File: ci2d.Rd

package info (click to toggle)
gplots 3.3.0-1
links: PTS, VCS
area: main
in suites: forky, sid
size: 9,580 kB
sloc: makefile: 2
file content (275 lines) | stat: -rw-r--r-- 8,805 bytes
parent folder | download | duplicates (4)
% $Id$
\name{ci2d}
\alias{ci2d}
\alias{print.ci2d}
\title{
  Create 2-dimensional empirical confidence regions
}
\description{
  Create 2-dimensional empirical confidence regions from provided data.
}
\usage{
ci2d(x, y = NULL,
     nbins=51, method=c("bkde2D","hist2d"),
     bandwidth, factor=1.0,
     ci.levels=c(0.50,0.75,0.90,0.95,0.975),
     show=c("filled.contour","contour","image","none"),
     col=topo.colors(length(breaks)-1),
     show.points=FALSE,
     pch=par("pch"),
     points.col="red",
     xlab, ylab, 
     ...)
\method{print}{ci2d}(x, ...)
}
\arguments{
  \item{x}{either a vector containing the x coordinates
    or a matrix with 2 columns. }
  \item{y}{a vector contianing the y coordinates, not required if `x'
    is matrix}
  \item{nbins}{number of bins in each dimension. May be a scalar or a
    2 element vector.  Defaults to 51.}
  \item{method}{One of "bkde2D" (for KernSmooth::bdke2d) or "hist2d"
    (for gplots::hist2d) specifyting the name of the method to create
    the 2-d density summarizing the data.  Defaults to "bkde2D".}
  \item{bandwidth}{Bandwidth to use for \code{KernSmooth::bkde2D}.
    See below for default value. }
  \item{factor}{Numeric scaling factor for bandwidth.  Useful for
    exploring effect of changing the bandwidth.  Defaults to 1.0.}
  \item{ci.levels}{Confidence level(s) to use for plotting
    data. Defaults to \code{c(0.5, 0.75, 0.9, 0.95, 0.975)} }
  \item{show}{Plot type to be displaed.  One of "filled.contour",
    "contour", "image", or "none".  Defaults to "filled.contour".}
  \item{show.points}{Boolean indicating whether original data values
    should be plotted.  Defaults to \code{TRUE}.}
  \item{pch}{Point type for plots.  See \code{points} for details.}
  \item{points.col}{Point color for plotting original data. Defaiults to
  "red".}
  \item{col}{Colors to use for plots.}
  \item{xlab, ylab}{Axis labels}
  \item{\dots}{Additional arguments passed to \code{KernSmooth::bkde2D}
    or \code{gplots::hist2d}. }
}
\details{
  This function utilizes either \code{KernSmooth::bkde2D} or
  \code{gplots::hist2d} to estmate a 2-dimensional density of the data
  passed as an argument.  This density is then used to create and
  (optionally) display confidence regions.
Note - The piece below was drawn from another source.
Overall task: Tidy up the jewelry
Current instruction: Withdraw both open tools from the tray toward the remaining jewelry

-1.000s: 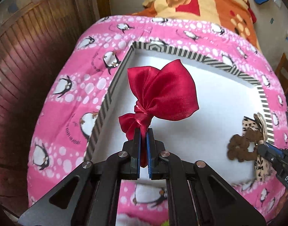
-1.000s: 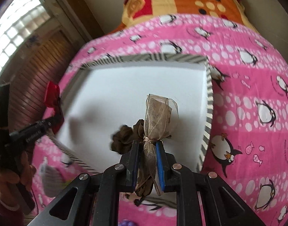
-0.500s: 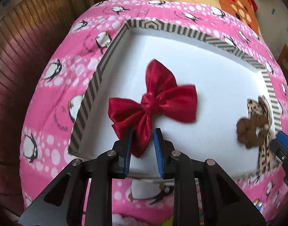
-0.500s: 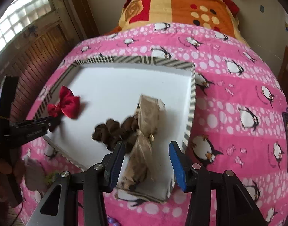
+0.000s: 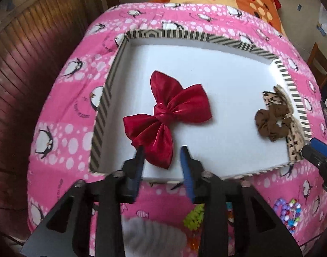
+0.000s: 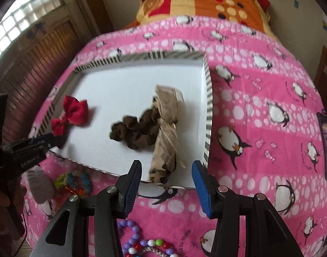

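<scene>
A red satin bow [image 5: 169,117] lies flat on the white floor of a shallow box with a striped rim [image 5: 103,105]. My left gripper [image 5: 162,153] hovers over the bow's near tip; its jaws are opening and do not press it. In the right wrist view the red bow [image 6: 71,115] lies at the box's left. A brown scrunchie [image 6: 135,131] and a beige leopard-print bow [image 6: 166,132] lie by the box's right wall [image 6: 208,115]. My right gripper [image 6: 166,167] stands open above the leopard bow's near end, clear of it. The brown scrunchie [image 5: 270,122] also shows in the left wrist view.
The box rests on a pink penguin blanket [image 6: 259,107]. On the blanket in front of the box lie a grey fluffy scrunchie [image 5: 154,235], a green and orange hair tie [image 6: 73,182] and coloured bead strings [image 6: 146,242] [image 5: 289,212]. A folded orange blanket [image 6: 206,0] lies behind.
Both grippers let go of their bows, which now lie flat in the box. Both jaws opened wider and both grippers pulled back toward the box's near edge.
</scene>
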Tool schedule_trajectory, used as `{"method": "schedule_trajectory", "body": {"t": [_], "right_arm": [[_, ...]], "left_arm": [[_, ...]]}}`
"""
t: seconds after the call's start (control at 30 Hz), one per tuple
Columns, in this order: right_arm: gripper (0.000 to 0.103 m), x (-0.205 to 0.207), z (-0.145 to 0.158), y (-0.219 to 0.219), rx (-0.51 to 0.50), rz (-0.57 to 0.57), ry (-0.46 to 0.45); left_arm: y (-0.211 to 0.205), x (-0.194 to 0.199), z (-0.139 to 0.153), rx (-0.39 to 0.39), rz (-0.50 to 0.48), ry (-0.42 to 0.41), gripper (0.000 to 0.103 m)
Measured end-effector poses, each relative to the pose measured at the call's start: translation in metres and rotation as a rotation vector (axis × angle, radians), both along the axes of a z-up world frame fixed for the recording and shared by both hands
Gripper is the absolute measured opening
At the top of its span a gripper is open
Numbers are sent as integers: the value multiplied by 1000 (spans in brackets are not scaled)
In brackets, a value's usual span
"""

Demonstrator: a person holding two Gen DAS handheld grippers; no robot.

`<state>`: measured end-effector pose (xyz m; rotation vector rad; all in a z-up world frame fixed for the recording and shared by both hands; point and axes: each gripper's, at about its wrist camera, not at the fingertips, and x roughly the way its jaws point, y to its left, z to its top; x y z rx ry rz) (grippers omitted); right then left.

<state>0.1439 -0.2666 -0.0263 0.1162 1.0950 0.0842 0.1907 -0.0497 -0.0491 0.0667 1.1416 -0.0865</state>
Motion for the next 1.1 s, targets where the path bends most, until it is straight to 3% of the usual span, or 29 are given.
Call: {"method": "schedule_trajectory", "body": {"t": [0.17,0.23,0.37,0.63,1.1], "right_arm": [[47,-17,32,12,16,1,-86],[47,-25,42,19,13,8,-107],[59,-42,53,33,9,23,-135],[59,-80,66,56,9,48,-168],[59,-125,63,78,-12,38,-160]], "left_arm": [[-2,-22,27,12,7,-85,52],[-1,-32,37,0,9,-103,52],[3,-51,49,2,20,-134,52],[19,-90,61,-2,39,-166,52],[45,-140,64,-12,60,-188,52]]}}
  When \code{bandwidth} is ommited and \code{method="bkde2d"},
  \code{KernSmooth::dpik} is appled in x and y dimensions to select the
  bandwidth.
  
}
\note{
  Confidence intervals generated by ci2d are \emph{approximate}, and
  are subject to biases and/or artifacts induced by the binning or
  kernel smoothing method, bin locations, bin sizes, and kernel bandwidth.
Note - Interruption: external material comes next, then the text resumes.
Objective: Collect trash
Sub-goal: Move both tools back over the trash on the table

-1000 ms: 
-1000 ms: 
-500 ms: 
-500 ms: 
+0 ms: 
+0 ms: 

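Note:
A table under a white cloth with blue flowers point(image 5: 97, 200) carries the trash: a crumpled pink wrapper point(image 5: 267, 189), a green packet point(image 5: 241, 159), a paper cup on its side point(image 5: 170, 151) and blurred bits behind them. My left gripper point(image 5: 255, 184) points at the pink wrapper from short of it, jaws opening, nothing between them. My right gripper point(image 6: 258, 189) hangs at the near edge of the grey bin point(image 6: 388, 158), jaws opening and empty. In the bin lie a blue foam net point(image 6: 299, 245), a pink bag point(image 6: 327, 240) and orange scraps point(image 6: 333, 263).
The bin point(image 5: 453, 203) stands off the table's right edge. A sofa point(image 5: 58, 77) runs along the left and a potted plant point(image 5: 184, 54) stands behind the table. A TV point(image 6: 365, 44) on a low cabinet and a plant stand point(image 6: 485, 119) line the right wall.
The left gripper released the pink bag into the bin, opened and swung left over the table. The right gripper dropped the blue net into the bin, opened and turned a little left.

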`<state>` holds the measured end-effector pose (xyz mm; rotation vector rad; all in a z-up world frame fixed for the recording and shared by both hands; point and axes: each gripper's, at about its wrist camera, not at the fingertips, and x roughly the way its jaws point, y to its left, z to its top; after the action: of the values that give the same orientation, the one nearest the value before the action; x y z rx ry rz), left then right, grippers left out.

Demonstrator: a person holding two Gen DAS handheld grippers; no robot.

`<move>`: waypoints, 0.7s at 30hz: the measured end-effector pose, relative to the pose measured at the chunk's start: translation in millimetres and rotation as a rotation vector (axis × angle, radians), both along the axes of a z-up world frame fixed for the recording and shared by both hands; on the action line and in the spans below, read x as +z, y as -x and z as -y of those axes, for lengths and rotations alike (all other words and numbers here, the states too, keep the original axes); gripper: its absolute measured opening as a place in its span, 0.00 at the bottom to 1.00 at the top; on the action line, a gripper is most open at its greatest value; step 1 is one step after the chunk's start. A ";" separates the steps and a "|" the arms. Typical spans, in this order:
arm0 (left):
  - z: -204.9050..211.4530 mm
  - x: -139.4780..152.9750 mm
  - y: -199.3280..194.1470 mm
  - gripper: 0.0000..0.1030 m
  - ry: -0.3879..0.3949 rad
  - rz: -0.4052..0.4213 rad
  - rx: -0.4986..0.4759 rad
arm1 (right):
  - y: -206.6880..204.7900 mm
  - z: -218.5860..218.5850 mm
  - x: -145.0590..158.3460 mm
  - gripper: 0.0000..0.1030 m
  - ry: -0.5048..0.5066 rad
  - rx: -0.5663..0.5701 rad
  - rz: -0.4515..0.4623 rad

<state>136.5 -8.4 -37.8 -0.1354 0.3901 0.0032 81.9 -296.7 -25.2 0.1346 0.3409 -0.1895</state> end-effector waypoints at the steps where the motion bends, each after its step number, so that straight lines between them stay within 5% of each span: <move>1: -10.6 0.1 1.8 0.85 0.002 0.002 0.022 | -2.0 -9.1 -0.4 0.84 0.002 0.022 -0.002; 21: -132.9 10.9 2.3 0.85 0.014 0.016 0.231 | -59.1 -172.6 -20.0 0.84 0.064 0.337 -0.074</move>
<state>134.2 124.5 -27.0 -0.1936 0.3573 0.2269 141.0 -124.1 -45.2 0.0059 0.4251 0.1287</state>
  The \code{\link[r2d2]{conf2d}} function in the \pkg{r2d2} package may create a more
  accurate confidence region, and reports the actual proportion of
  points inside the region.
  }
\value{
  A \code{ci2d} object consisting of a list containing (at least) the
  following elements:
  \item{nobs}{number of original data points}
  \item{x}{x position of each density estimate bin}
  \item{y}{y position of each density estimate bin}
  \item{density}{Matrix containing the probability density of each bin
    (count in bin/total count)}
  \item{cumDensity}{Matrix where each element contains the cumulative
    probability density of all elements with the same density (used to
    create the confidence region plots) }
  \item{contours}{List of contours of each confidence region.}
  \item{call}{Call used to create this object}
}
\author{ Gregory R. Warnes \email{greg@warnes.net}}
\seealso{
  \code{\link[KernSmooth]{bkde2D}}, \code{\link[r2d2]{conf2d}},
  \code{\link[KernSmooth]{dpik}}, \code{\link{hist2d}}
}
\examples{
   ####
   ## Basic usage 
   ####
   data(geyser, package="MASS")

   x <- geyser$duration
   y <- geyser$waiting

   # 2-d confidence intervals based on binned kernel density estimate
   ci2d(x,y)                   # filled contour plot
   ci2d(x,y, show.points=TRUE) # show original data


   # image plot
   ci2d(x,y, show="image")
   ci2d(x,y, show="image", show.points=TRUE)

   # contour plot
   ci2d(x,y, show="contour", col="black")
   ci2d(x,y, show="contour", col="black", show.points=TRUE)

   ####
   ## Control Axis scales
   ####
   x <- rnorm(2000, sd=4)
   y <- rnorm(2000, sd=1)

   # 2-d confidence intervals based on binned kernel density estimate
   ci2d(x,y)

   # 2-d confidence intervals based on 2d histogram
   ci2d(x,y, method="hist2d", nbins=25)
 
   # Require same scale for each axis, this looks oval
   ci2d(x,y, range.x=list(c(-20,20), c(-20,20)))
   ci2d(x,y, method="hist2d", same.scale=TRUE, nbins=25) # hist2d 

   ####
   ## Control smoothing and binning 
   ####
   x <- rnorm(2000, sd=4)
   y <- rnorm(2000, mean=x, sd=2)

   # Default 2-d confidence intervals based on binned kernel density estimate
   ci2d(x,y)

   # change the smoother bandwidth
   ci2d(x,y,
        bandwidth=c(sd(x)/8, sd(y)/8)
       )

   # change the smoother number of bins
   ci2d(x,y, nbins=10)
   ci2d(x,y)
   ci2d(x,y, nbins=100)

   # Default 2-d confidence intervals based on 2d histogram
   ci2d(x,y, method="hist2d", show.points=TRUE)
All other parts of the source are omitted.